▶ _Problem_:
A faithful copy of the whole listing is the goal. Match it exactly.

▶ _Collected material_:
□ □ □ □ □ □ □

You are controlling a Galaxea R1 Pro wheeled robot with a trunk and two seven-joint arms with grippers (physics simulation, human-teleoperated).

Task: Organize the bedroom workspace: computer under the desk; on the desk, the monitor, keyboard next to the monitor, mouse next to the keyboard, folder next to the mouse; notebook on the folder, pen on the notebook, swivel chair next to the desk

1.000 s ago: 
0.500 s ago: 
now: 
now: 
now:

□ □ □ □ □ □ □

▶ _Solution for this problem_:
You are controlling a Galaxea R1 Pro wheeled robot with a trunk and two seven-joint arms with grippers (physics simulation, human-teleoperated).

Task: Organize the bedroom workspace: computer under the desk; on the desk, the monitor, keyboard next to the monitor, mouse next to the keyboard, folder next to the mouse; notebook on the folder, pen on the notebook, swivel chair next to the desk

1.000 s ago: 
0.500 s ago: 
now: 
now: 
now:

Nothing else belongs in the answer.